/ 10 April 2013

Gordhan lauds SA’s economy despite stifling monetary policy

Finance Minister Pravin Gordhan and President Jacob Zuma during the Brics summit in Durban in March.
Finance Minister Pravin Gordhan and President Jacob Zuma during the Brics summit in Durban in March.

The comments on Tuesday, in an interview as part of a Reuters Investment Summit, suggested President Jacob Zuma's administration saw no need to encourage the bank to boost growth by loosening monetary policy 12 months ahead of a general election.

Finance Minister Gordhan also said the crisis in Europe was still a drag on the domestic economy, hurting exports that were still coping with the fallout from strikes in the mining sector last year.

The Reserve Bank left the repo rate at a historic low of 5% last month, but the Organisation for Economic Cooperation and Development said it had room to loosen policy further to assist the sluggish recovery by Africa's biggest economy from a 2009 recession.

Most economists polled by Reuters expected rates to stay on hold through 2013.

The bank has kept rates on hold since a 50 basis-point cut last July, saying the need to accelerate growth has been offset by a deterioration in the inflation outlook due to a sharp fall in the rand.

"They have done fairly well to take the economic growth and employment situation into account," Gordhan said.

"They have been careful about balancing perceived risks on the one hand with the necessity to support the economy on the other hand.
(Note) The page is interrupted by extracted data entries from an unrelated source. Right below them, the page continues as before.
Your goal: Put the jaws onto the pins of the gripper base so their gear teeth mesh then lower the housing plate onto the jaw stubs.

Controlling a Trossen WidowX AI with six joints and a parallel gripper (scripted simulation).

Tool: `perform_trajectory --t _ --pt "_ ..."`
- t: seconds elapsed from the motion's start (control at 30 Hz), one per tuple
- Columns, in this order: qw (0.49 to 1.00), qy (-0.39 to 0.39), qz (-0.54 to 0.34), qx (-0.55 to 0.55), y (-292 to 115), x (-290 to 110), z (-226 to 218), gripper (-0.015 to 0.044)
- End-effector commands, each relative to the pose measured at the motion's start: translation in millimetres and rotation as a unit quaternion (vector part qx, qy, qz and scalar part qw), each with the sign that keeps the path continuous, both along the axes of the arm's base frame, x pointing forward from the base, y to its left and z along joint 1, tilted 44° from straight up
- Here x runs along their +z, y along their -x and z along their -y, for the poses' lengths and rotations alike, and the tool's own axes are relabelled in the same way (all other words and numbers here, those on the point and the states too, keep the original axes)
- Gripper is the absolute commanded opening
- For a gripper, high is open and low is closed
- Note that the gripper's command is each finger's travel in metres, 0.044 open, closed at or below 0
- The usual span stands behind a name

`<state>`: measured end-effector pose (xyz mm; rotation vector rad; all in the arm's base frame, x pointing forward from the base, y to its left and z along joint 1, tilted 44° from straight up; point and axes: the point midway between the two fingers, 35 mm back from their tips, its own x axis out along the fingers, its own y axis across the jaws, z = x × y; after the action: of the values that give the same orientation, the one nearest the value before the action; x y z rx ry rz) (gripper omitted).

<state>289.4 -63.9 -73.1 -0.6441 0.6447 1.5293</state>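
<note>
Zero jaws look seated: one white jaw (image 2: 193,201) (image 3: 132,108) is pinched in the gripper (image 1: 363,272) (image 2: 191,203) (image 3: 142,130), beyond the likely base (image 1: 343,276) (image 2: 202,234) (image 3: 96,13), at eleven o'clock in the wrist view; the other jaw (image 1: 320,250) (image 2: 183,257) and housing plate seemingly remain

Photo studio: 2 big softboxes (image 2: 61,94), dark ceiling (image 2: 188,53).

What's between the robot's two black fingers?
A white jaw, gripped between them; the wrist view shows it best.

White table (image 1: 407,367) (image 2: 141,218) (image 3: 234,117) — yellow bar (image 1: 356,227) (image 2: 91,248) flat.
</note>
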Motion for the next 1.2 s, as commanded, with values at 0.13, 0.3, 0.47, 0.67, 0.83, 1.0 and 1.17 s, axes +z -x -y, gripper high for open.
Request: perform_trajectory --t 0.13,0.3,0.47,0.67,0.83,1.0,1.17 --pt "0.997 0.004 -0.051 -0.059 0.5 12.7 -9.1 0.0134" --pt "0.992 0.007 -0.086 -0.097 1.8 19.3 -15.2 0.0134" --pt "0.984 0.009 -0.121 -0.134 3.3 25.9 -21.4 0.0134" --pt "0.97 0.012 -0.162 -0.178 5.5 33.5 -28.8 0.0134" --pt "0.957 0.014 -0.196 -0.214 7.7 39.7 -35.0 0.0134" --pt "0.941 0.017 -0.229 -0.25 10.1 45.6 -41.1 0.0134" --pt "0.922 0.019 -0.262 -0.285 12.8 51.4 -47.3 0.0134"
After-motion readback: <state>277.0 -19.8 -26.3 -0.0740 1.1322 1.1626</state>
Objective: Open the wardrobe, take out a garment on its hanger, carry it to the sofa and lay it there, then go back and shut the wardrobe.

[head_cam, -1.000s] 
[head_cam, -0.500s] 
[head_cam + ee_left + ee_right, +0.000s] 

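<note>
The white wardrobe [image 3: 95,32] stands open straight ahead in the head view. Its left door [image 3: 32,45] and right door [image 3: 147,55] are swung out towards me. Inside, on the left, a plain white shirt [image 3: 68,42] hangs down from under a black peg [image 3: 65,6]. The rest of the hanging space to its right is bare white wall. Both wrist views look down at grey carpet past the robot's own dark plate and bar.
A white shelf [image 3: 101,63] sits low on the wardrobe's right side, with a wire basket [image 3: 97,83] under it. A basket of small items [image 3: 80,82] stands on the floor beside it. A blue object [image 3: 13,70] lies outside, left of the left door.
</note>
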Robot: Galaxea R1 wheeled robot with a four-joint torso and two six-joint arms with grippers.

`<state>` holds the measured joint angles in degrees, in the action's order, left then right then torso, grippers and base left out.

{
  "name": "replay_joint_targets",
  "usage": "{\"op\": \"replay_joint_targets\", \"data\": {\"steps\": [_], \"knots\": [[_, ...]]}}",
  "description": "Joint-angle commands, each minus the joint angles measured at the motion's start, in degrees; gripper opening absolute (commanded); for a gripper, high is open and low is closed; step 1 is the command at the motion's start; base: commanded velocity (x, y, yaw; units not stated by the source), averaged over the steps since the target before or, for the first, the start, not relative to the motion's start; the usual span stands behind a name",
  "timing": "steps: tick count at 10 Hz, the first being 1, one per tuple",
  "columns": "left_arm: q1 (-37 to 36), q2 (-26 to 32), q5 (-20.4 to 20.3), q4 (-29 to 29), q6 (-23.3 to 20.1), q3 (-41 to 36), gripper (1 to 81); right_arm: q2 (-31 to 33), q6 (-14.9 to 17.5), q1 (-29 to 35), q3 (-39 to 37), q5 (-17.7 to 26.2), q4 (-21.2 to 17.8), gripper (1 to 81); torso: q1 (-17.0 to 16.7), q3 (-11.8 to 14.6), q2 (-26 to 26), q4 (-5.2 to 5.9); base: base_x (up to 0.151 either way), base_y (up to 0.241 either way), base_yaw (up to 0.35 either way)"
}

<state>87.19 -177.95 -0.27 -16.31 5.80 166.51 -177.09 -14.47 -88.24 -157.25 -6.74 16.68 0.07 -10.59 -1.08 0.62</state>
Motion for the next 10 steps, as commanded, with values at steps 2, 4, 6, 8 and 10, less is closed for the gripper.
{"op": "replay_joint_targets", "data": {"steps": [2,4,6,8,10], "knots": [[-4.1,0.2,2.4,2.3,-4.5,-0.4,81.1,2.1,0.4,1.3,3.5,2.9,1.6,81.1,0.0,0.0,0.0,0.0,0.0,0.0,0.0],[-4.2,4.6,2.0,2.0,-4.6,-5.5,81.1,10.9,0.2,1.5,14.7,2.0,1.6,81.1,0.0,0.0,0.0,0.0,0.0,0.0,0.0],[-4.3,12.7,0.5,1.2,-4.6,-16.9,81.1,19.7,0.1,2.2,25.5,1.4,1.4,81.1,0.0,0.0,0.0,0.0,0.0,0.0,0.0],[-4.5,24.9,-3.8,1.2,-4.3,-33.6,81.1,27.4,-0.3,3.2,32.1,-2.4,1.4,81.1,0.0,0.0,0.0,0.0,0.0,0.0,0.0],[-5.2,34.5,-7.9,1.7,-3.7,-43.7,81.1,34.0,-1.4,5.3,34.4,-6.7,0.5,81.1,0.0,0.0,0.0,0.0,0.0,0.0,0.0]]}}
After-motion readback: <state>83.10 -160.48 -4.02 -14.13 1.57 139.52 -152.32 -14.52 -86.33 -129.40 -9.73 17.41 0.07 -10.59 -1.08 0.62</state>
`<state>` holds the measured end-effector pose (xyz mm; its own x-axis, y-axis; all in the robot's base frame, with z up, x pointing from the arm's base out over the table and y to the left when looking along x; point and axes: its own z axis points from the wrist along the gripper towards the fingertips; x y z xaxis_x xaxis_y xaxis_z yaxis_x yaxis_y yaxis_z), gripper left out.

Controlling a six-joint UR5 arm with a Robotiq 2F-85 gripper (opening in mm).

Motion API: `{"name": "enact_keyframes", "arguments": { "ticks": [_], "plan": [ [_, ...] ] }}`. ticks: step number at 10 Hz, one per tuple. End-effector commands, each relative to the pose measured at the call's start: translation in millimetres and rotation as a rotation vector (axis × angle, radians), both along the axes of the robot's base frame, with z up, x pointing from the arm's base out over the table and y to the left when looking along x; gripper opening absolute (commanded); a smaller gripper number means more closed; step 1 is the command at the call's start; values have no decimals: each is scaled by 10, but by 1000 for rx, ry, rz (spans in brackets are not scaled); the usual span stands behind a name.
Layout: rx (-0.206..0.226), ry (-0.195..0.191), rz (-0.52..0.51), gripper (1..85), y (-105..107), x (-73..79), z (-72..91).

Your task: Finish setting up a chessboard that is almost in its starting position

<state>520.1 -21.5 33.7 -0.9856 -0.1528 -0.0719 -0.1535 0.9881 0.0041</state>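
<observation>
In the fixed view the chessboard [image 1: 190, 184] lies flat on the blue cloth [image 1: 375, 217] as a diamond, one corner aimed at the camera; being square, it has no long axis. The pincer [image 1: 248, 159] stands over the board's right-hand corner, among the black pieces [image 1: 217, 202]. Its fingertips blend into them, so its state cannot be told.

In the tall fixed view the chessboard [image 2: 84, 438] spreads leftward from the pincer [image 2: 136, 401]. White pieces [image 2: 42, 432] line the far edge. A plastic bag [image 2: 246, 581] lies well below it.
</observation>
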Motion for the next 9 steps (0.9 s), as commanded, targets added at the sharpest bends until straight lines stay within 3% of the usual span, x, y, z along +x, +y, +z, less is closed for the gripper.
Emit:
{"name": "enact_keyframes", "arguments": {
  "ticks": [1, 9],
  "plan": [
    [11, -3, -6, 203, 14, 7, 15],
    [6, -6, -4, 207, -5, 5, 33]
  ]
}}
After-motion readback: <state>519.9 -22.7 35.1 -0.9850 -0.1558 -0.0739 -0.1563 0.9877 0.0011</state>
Let's see what the next few months bring."

South Africa's central bank has an inflation target mandate of 3% to 6% but Gordhan in 2010 broadened its responsibilities to include economic growth and employment, although without specific targets.

Europe's influence on SA economy
Gordhan in February cut South Africa's 2013 growth forecast to 2.7% from 3% due to lower demand both locally and from Europe, which absorbs about a third of South African exports.
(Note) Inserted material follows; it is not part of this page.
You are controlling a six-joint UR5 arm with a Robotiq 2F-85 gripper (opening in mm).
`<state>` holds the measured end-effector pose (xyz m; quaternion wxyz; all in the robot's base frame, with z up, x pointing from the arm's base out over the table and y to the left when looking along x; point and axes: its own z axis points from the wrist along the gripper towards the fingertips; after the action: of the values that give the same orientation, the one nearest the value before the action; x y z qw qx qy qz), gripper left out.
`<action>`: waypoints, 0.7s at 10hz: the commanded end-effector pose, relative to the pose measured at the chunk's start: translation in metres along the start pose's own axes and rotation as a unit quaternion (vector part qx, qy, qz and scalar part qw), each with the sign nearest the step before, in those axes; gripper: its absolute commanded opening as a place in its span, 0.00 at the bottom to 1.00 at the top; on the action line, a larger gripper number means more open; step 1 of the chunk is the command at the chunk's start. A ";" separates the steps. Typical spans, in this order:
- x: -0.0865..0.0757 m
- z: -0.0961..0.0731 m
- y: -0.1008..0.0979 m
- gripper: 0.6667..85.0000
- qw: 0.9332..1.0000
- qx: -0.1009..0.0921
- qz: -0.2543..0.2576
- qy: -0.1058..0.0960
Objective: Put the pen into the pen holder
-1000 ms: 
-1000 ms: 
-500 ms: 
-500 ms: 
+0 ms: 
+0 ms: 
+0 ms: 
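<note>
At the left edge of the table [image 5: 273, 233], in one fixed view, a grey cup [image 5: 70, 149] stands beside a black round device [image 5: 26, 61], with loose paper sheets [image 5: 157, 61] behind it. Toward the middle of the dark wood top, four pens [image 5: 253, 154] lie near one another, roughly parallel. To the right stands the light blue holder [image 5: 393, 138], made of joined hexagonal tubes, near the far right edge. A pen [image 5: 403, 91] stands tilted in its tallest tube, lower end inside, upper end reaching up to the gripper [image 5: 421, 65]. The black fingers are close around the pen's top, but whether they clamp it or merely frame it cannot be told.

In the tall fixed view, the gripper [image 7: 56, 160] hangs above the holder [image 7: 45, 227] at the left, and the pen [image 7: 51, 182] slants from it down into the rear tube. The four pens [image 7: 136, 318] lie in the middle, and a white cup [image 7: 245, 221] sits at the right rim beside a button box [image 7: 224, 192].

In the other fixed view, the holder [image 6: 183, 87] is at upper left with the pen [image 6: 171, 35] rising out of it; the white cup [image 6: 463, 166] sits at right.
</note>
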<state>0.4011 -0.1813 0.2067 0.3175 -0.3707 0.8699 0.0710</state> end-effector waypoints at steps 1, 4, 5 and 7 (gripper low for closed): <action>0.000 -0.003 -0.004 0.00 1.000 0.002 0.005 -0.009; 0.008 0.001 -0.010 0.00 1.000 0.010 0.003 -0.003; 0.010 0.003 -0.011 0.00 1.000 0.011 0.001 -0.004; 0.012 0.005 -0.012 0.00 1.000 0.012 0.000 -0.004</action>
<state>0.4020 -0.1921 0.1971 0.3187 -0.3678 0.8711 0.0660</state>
"Europe still acts as a major cloud over both our own economy and the economies around the world," Gordhan said, vowing to maintain a cyclical fiscal policy that has allowed South Africa to keep money flowing to social benefits and infrastructure.

But Zuma's government will not yield to pressure to increase spending ahead of next year's election, despite growing pressure at the polls from opposition parties, he added.

"We are one of the few developing economies that don't rely on external debt too much. It's an important prop to the fiscal sovereignty we enjoy," Gordhan said. "We will guard that very jealously at all times."

Gordhan also said he saw no immediate threat to the foreign portfolio flows into local bonds that have helped plug a current account deficit of more than 6% of gross domestic product.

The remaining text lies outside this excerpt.